Just before Christmas, McCartney walked down the aisle with Vanderheyden, and on Friday night he walked on to the pitch at Melbourne's Docklands Stadium wearing a pressure suit to protect his ravaged body and a jersey with the figures 88 and 202 on the front. Eighty-eight Australians died in Bali; 202 people were killed overall.

It had been a long and painful road to recovery and, for many, the mere fact of McCartney's presence was achievement enough. But, fittingly, he scored one of the goals that gave the Kangaroos a three-point victory over their rival Melbourne team, the Richmond Tigers. Then, drenched in sweat, he stood in the middle of the pitch and told the crowd that he planned to hang up his boots.

"I think I've used up every inch of my determination and my fitness and my mental effort," he said. "I'll go out on a great note.
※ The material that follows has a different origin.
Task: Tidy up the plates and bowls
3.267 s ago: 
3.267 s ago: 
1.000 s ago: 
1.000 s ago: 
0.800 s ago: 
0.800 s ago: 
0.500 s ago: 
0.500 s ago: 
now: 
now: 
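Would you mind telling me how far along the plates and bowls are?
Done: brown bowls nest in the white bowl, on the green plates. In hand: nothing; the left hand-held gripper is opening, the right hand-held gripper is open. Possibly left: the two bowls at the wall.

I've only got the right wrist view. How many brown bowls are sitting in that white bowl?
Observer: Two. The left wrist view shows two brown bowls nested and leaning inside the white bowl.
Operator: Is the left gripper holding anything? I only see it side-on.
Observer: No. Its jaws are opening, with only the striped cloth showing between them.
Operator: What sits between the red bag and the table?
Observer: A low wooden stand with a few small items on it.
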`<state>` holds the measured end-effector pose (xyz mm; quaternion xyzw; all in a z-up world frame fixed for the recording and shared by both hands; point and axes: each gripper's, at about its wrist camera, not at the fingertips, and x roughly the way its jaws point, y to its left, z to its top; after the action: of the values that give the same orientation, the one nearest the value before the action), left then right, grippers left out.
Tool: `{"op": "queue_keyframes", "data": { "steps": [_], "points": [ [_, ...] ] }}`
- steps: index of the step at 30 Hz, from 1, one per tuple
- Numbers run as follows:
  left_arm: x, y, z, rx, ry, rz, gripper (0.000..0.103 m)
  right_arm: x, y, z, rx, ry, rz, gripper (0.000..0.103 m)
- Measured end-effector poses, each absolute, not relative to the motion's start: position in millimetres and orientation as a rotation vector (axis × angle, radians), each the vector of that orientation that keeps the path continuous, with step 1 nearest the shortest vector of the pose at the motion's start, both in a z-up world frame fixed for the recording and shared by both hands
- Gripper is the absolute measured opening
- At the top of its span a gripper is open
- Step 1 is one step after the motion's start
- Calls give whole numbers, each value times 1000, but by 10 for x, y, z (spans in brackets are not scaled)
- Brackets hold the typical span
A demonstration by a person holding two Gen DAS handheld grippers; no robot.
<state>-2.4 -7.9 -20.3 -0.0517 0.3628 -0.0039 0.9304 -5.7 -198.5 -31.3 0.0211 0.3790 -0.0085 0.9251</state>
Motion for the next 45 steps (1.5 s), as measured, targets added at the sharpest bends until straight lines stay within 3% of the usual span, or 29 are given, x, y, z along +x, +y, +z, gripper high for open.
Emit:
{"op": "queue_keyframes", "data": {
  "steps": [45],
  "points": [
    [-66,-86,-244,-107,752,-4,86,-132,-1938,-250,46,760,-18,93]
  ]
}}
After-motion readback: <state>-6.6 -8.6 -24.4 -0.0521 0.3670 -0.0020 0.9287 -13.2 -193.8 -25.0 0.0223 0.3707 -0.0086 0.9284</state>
It's been a tough time, and that's enough for me, mate."

One veteran television commentator, Brett Clancy, reported that many fans were in tears. He himself admitted: "I had a lump in my throat. It's a night I'll never forget." McCartney's comeback, less than eight months after he suffered life-threatening injuries, was remarkable. But he had also come to symbolise Australia's struggle to recover from the wounds inflicted by the worst peacetime catastrophe in the nation's history.
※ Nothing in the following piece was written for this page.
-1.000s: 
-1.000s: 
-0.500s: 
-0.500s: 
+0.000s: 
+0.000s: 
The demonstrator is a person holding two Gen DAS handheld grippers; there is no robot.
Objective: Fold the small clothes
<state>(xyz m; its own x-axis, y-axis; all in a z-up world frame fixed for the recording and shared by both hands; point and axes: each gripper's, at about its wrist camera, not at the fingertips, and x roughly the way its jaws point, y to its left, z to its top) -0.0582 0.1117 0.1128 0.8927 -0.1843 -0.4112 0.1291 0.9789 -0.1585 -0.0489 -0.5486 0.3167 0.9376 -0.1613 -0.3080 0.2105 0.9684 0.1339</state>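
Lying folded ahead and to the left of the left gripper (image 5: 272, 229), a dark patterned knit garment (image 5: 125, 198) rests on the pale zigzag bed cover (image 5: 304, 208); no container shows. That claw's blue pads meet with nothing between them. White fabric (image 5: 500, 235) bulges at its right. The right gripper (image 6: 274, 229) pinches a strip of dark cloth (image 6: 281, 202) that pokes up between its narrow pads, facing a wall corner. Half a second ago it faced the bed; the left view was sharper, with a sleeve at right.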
Like many of his fellow victims, McCartney was a decent, down-to-earth Aussie letting his hair down in Bali at the end of the football season. The 29-year-old was was drinking in Paddy's Bar with a former Kangaroos team-mate, Mick Martyn, when acar bomb exploded outside the Sari nightclub, across the street.

McCartney suffered terrible burns to his legs, face, arms and chest. But, rather than allow Martyn to take him to hospital, he went back into the bar and rescued two young sisters, Samantha and Leanne Woodgate. He then refused a seat on the first Royal Australian Air Force plane that was ferrying the wounded home, on the grounds that others were in worse shape.

The Kangaroos had been on the verge of ditching McCartney before Bali. Now, as he lay in Melbourne's Alfred Hospital with 50 per cent burns, the club offered him another one-year contract. Was it a spectacular leap of faith, or a cynical recognition that to do otherwise would be a public relations disaster? Whatever the answer, McCartney sprang to the challenge. He underwent a gruelling regime to regain his fitness and last March began playing with the Kangaroos' feeder club, Port Melbourne. It was ability and not compassion that earned him a place in the 22 on Friday night.

The Woodgate sisters were among those who cheered and wept for him at Docklands Stadium. The three have become friends since they staggered out of Paddy's Bar. Also in the crowd was Thomas Kossman, the Alfred Hospital's head of trauma services, who has described McCartney's feat in returning to élite competition as phenomenal.

In a speech to the crowd, the Kangaroos president, Alan Aylett, described McCartney as "one of the faces of the Bali tragedy and a symbol of the determination of so many to rebuild their lives". He also gave a hint of how difficult his journey had been. Demoralised by a calf injury, Aylett revealed, McCartney had telephoned his mother, Jan, three weeks earlier and told her that he planned to give up.

His mother would have none of it. "Jan strongly reminded Jason that she and he had not travelled hundreds of kilometres to play the game he loved just to give up now because of a muscle injury caused by the Bali bombers," Aylett said. "That fleeting moment of self-doubt soon gave way to a new desire to fight back and now, less than a month later, he has reached his goal."